C'était le père Ravinet, qui après une longue conversation avec le sieur Chevassat et après quelques mots échangés avec l'estimable portière, venait chercher des nouvelles de sa protégée...
Elle le devina bien plutôt qu'elle ne le reconnut... Elle habitait la même maison que lui, mais non le même corps de logis, et c'est à peine si elle se souvenait de l'avoir entrevu quelquefois en traversant la cour.
—Voici donc, pensa-t-elle, l'homme qui complote ma perte, le misérable dont je dois me défier!

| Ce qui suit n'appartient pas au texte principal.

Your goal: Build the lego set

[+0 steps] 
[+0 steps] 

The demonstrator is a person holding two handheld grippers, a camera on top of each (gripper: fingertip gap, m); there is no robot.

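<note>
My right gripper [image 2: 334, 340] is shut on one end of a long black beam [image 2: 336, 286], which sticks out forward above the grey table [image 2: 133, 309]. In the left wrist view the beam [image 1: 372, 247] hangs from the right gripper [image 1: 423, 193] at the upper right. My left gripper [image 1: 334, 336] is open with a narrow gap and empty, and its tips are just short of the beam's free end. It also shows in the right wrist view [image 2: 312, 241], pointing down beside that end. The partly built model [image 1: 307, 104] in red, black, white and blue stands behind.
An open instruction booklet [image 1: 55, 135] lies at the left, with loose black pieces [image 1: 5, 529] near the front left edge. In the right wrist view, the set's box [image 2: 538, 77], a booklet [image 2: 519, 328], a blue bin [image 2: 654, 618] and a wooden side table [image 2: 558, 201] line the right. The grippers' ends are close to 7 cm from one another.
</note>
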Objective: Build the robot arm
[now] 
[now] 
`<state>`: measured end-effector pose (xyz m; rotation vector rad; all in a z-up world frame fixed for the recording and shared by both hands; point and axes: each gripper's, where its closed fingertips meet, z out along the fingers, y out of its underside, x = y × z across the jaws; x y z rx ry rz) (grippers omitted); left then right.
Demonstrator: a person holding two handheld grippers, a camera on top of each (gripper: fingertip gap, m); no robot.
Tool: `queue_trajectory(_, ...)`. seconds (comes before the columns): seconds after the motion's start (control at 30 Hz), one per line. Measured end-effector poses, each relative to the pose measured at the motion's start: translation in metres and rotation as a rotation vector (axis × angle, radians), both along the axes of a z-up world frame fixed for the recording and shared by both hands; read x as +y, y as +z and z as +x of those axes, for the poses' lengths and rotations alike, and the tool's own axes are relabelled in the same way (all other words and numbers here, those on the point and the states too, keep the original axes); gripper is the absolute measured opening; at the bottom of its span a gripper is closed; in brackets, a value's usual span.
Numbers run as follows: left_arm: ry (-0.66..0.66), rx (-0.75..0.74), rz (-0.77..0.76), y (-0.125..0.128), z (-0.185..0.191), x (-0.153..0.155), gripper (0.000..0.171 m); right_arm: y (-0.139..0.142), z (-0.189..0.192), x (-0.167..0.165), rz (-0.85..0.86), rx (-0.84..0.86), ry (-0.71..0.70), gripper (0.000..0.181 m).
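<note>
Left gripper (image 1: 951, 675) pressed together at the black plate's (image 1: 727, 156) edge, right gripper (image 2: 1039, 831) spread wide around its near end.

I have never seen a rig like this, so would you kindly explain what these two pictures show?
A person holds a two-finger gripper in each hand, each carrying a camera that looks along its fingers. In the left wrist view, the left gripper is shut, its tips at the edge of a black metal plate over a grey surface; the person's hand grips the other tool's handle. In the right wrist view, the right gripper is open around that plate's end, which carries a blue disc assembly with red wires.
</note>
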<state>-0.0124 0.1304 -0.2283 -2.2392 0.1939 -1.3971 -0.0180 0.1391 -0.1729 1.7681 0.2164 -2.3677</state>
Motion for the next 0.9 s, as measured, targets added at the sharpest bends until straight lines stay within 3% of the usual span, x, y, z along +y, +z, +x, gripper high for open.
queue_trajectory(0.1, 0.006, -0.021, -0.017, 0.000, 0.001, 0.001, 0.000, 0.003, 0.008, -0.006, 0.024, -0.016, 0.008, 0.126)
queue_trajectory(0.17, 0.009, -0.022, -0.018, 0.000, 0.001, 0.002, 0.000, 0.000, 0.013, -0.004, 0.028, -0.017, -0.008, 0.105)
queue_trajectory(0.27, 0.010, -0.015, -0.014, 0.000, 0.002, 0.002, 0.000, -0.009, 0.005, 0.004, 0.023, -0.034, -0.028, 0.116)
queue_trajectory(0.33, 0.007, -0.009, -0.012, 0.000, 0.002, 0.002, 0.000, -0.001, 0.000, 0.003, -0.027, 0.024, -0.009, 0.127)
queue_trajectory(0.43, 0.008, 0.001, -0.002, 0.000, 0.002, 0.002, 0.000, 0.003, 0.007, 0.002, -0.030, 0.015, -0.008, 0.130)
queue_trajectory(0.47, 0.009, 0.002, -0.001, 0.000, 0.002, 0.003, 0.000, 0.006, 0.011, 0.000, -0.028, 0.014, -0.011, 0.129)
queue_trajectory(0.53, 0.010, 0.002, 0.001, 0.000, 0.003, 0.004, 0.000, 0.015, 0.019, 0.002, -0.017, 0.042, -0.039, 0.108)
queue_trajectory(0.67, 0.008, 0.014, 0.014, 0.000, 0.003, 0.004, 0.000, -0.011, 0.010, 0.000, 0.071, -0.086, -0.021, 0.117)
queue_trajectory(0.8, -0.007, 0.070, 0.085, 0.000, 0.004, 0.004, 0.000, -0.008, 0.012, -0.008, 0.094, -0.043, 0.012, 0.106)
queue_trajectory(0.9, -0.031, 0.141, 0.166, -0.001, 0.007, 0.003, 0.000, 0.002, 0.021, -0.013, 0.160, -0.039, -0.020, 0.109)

Or, il est certain que ce bonhomme avec son visage glabre, ses gros sourcils en broussailles et ses petits yeux jaunes d'une étrange mobilité, avait, pour qui l'observait, quelque chose d'énigmatique et par conséquent d'inquiétant.
Mlle Henriette ne l'en remercia pas moins, d'une voix profondément troublée, de son empressement à la secourir, de ses soins intelligents et de sa générosité à la pourvoir de tout ce dont elle manquait.
—Oh! vous ne me devez nulle reconnaissance, interrompit-il, je n'ai que rempli mon devoir, et petitement...
Et aussitôt, d'un ton bourru, il se mit à expliquer que ce qu'il avait fait n'était rien, en comparaison de ce qu'il se proposait de faire... Les causes du suicide de Mlle Henriette, il ne les avait que trop comprises à l'aspect désolé de sa chambre... Mais elle n'avait plus rien à craindre de la misère, jurait-il, maintenant qu'il était là, lui...
Mais plus étaient vives et pressantes les marques d'intérêt que lui donnait le vieux brocanteur, plus Mlle Henriette se tenait sur la réserve, l'esprit encore plein des préventions que la Chevassat lui avait soufflées.
Par bonheur il était fin, le bonhomme, et avec une rare habileté, grâce à des réticences aussi prudemment calculées que certains emportements, il sut ramener un peu Mlle de la Ville-Handry. Il la conquit presque, en lui remettant cachetées et intactes en apparence, les lettres qu'avant d'allumer le réchaud fatal, elle avait écrites à M. de Brévan et à son père.